Yine alınan son kararla Sırbistan`dan alınacak etlerin löp et olarak ithal ediliyor olması, kamuoyuna yansıyan besmeleli kesim yapılıp-yapılmadığından öte, ithal edilecek etlerin güvenilir olup-olmadığı konusu ciddi endişeler oluştururken, ithal edilen ülkelerden etin kg fiyatını 15 TL‘ye alıp 29 TL‘den satmanın  gerçekte tüketiciyi koruyup- korumadığı bir kez daha düşünülmelidir.

Bizler TMMOB`ye bağlı Ziraat Mühendisleri Odası olarak, sorunun çözümünün günü birlik popülist politikalarla olmayacağı, uzun dönemli ve bilimsel temelli yaklaşımlarla çözülebileceği anlayışıyla, tüm kamuoyuna aşağıda belirtiğimiz çözüm önerilerimizi duyurmak isteriz.

Kırmızı et sorununun çözümü için büyük ölçekli işletmeler yerine, yemin ve otun uygun olduğu her yerde, coğrafi koşulların elverişliliğine göre daha az masrafla koyun-keçi veya sığır yetiştirebilen üretim biçimleri desteklenmelidir.

Tarımsal üretimin her alanında yüksek girdi fiyatları, üretimin karlılığını olumsuz yönde etkilemektedir.
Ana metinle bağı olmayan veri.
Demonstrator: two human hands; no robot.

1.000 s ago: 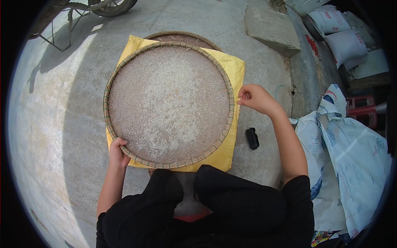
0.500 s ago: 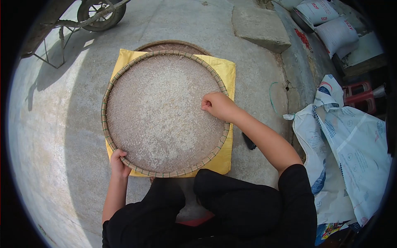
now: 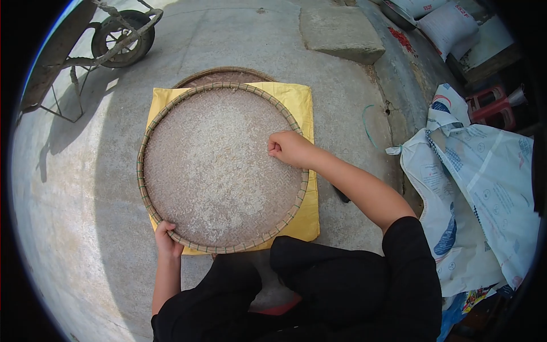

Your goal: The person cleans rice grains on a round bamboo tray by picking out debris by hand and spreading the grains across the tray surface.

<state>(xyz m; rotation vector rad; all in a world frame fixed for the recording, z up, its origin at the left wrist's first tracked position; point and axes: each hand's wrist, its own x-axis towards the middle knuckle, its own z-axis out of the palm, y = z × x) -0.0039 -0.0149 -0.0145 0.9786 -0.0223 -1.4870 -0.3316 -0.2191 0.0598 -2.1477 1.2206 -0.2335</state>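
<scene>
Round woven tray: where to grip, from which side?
Likely its raised rim, at opposite sides, coming from the near side: it rings the round tray, so paired holds should keep the grains level. The left hand grips the rim's near-left part.

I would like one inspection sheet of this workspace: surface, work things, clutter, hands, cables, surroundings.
Surface: grey concrete floor, partly sunlit.
Job's things: round woven tray with bamboo rim, bearing pale scattered grains; yellow rectangular sheet beneath.
Clutter: small black object, partly hidden by right forearm.
Hands: left hand grips tray rim; right hand over tray, fingers pinched, content unclear.
Cables: nothing seen; thin green strand on floor, material unclear.
Surroundings: white printed sacks, black wheel on metal frame.
</scene>
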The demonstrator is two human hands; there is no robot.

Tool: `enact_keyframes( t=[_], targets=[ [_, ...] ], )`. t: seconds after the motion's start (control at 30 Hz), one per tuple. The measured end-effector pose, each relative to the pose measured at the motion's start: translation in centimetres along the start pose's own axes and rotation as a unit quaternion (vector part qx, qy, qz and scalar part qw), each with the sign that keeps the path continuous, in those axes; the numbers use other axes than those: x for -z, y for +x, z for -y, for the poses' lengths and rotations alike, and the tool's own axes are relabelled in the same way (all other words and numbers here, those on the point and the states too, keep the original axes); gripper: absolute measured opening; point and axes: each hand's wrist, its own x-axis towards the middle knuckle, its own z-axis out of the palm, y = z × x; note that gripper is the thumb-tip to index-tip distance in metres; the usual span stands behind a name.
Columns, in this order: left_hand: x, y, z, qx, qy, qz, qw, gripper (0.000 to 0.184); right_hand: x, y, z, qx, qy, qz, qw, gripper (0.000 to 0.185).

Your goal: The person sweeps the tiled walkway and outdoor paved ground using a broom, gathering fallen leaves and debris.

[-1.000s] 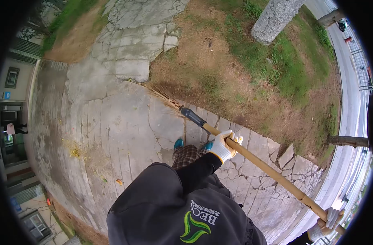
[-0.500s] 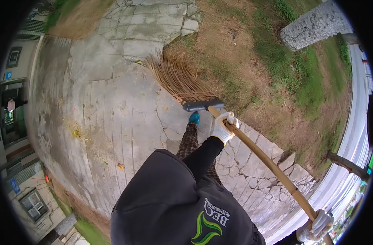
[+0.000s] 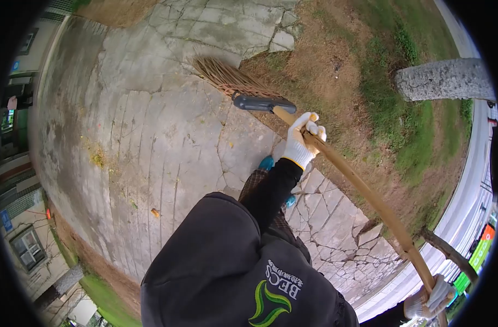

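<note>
My left hand [image 3: 304, 140], in a white knit glove with yellowish patches, is closed around the bamboo handle of a broom [image 3: 369, 196], close below its head. Farther down the pole, at the lower right, my right hand [image 3: 430, 298] wears a similar glove and grips the handle near its end. The broom's dark grey head bar [image 3: 264, 103] carries brown twig-like bristles [image 3: 227, 75], which fan toward the upper left over the concrete beside the dirt edge. Motion blurs the bristle tips, so I cannot tell whether they touch the ground.
Cracked concrete paving [image 3: 167, 125] borders dirt and grass [image 3: 341, 92] on the right. A pale tree trunk [image 3: 445, 80] stands there, with a thinner trunk [image 3: 450, 255] lower down. Yellow scraps [image 3: 96, 158] and a brown leaf [image 3: 155, 212] lie on the paving. Buildings line the left.
The broom head has moved up and slightly left in view, and its bristles have swung leftward. Both hands keep their hold. A second blue shoe now shows below my left arm.
</note>
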Motion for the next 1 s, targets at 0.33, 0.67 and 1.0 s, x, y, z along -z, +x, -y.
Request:
enact_keyframes(
  t=[0.33,0.67,1.0],
  targets=[
    [-4.2,-6.8,-2.0,0.060,0.030,-0.053,0.996,0.014,1.0,2.2,6.4,-0.031,0.016,0.028,0.999,0.025],
    [0.3,2.2,-9.7,-0.010,0.134,-0.053,0.990,0.031,-9.4,-3.8,-4.1,-0.045,0.138,0.272,0.951,0.013],
    [6.1,-16.0,10.9,0.269,0.098,-0.302,0.909,0.015,14.6,-9.8,17.9,0.014,0.087,0.014,0.996,0.033]
  ],
)
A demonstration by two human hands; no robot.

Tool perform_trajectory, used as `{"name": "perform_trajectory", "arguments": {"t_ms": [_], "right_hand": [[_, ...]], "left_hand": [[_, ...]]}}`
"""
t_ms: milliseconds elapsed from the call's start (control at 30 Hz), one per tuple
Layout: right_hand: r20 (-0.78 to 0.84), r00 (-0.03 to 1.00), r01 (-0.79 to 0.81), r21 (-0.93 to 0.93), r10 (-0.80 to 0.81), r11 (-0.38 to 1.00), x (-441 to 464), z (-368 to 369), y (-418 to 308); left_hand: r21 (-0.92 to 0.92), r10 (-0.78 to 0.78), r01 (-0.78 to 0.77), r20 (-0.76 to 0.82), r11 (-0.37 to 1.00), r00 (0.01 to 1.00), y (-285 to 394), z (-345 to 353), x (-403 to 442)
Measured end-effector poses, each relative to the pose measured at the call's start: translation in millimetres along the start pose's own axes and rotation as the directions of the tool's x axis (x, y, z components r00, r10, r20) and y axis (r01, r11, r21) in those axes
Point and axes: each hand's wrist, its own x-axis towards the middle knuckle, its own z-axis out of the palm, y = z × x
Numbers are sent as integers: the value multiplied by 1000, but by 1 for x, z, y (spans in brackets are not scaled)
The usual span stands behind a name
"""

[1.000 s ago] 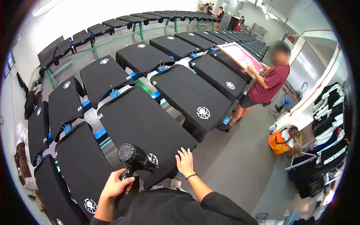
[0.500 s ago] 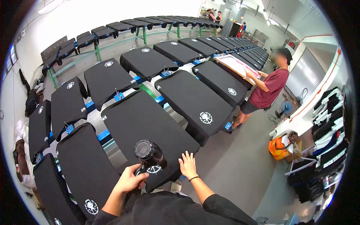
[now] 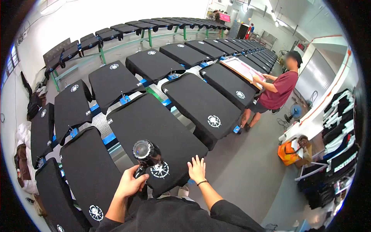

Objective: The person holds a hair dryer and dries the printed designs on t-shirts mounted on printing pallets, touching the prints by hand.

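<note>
Hair dryer (image 3: 147,151), black, handle (image 3: 139,171) in left hand (image 3: 131,182); nozzle (image 3: 157,159) over white print (image 3: 162,172)

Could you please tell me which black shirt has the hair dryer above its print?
The shirt straight ahead, with the right hand at its edge; the left hand holds the hair dryer over no other.

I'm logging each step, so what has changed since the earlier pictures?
The hair dryer has shifted forward, uncovering more of the white print; the co-worker has lowered the framed screen. Nothing was let go: the left hand still holds the dryer, the right hand still rests at the edge of the black-covered board.
</note>
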Motion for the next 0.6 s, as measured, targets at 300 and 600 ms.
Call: {"name": "perform_trajectory", "arguments": {"t_ms": [300,600], "right_hand": [[24,999,-23,-16,23,1000,0,-2,0],[42,999,-8,4,8,1000,2,-2,1]], "left_hand": [[39,-49,49,-8,998,999,0,-4,-13],[3,-52,52,42,999,998,-3,-4,-9]]}}
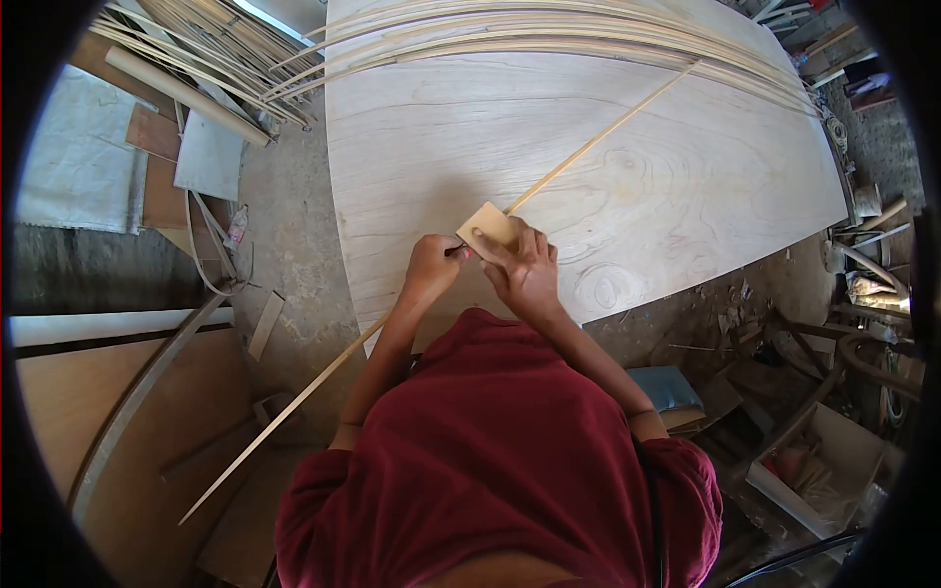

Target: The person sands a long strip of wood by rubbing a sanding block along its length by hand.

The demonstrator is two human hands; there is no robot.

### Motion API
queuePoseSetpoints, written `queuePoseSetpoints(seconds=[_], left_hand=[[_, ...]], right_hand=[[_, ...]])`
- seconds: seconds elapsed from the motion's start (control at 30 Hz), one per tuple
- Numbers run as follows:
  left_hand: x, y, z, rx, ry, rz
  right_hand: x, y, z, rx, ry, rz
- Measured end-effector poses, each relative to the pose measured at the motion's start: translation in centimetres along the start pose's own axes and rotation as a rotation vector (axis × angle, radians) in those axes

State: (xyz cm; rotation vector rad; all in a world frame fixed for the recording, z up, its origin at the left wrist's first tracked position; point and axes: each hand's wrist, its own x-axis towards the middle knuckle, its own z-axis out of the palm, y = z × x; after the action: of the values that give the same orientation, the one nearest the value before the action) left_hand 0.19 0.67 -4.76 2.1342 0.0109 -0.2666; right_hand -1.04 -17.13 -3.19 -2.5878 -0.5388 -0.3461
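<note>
A long thin wooden strip (603, 135) runs diagonally past both my hands, from the upper right down under my left forearm to the lower left. My left hand (431, 267) is closed around it near its middle. A small flat tan block (489, 221) is in my right hand (529, 274), with the thumb on top and the fingers curled at its far side. The block lies over the strip, close beside my left fist. Whether its underside carries sandpaper is hidden. Beneath both hands is a pale plywood sheet (412, 147).
Several long wooden strips (549, 39) lie across the sheet's far side. More strips (206, 59) and a cardboard tube (186, 95) are at upper left. Boards (147, 412) and a curved piece stand at lower left. A box of scraps (818, 465) sits at lower right.
</note>
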Motion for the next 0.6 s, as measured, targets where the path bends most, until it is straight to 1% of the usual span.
queuePoseSetpoints(seconds=[0.07, 0.13, 0.2, 0.23, 0.3, 0.37, 0.4, 0.47, 0.5, 0.6], left_hand=[[-0.3, 0.3, -0.1, 0.001, 0.005, -0.043], [-0.4, 0.3, 0.1, -0.002, 0.007, -0.079], [-0.4, -0.3, 0.4, -0.023, 0.004, -0.079], [-0.2, -0.6, 0.5, -0.023, 0.006, -0.075], [-0.1, -0.9, 1.0, -0.067, 0.01, -0.029], [0.2, -0.6, 0.9, -0.059, 0.009, -0.038], [0.2, -0.5, 0.8, -0.047, 0.018, -0.05], [0.1, -0.5, 0.6, -0.001, 0.035, -0.028], [0.1, -0.5, 0.6, 0.044, 0.048, 0.0], [-0.1, -0.4, 0.6, 0.034, 0.045, -0.002]], right_hand=[[0.2, 0.9, 0.2, 0.013, -0.029, 0.011], [1.2, 3.9, 0.7, -0.1, 0.086, 0.143], [2.3, 6.0, 0.3, -0.142, 0.059, 0.308], [2.5, 6.3, 0.1, -0.165, 0.016, 0.345], [2.1, 5.8, 0.3, -0.169, 0.038, 0.306], [1.2, 4.0, 0.4, -0.129, 0.037, 0.219], [0.7, 2.5, 0.4, -0.128, 0.036, 0.217], [-0.2, 0.4, 0.2, -0.019, -0.035, 0.062], [-0.1, 0.4, 0.1, -0.017, -0.035, 0.061], [0.4, 1.6, 0.0, -0.018, -0.054, 0.064]])
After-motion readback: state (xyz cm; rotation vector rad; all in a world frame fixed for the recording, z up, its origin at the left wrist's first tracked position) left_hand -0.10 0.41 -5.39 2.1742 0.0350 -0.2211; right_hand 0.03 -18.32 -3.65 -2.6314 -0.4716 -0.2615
ESK`nın Ekim ayında yayınladığı son Haber Bülteninde girdi fiyatlarına ilişkin çizelgelerde, geçen yıldan bu yana besi yeminin %9.7, yoncanın %28.9, korunganın %38.5, silajlık mısırın %28.9, samanın %71.5, arpanın %14.5, mısırın %13.5, motorinin %16, Gübrenin (DAP %28.8, Üre %41)  arttığı görülmektedir. Girdi fiyatlarındaki bu artışa karşın, üreticinin gelirlerinde bu artışı karşılayacak bir iyileşme olmamıştır. Girdi fiyatlarının düşmesini sağlayacak uygulamalar, ivedilikle hayata geçirilmelidir.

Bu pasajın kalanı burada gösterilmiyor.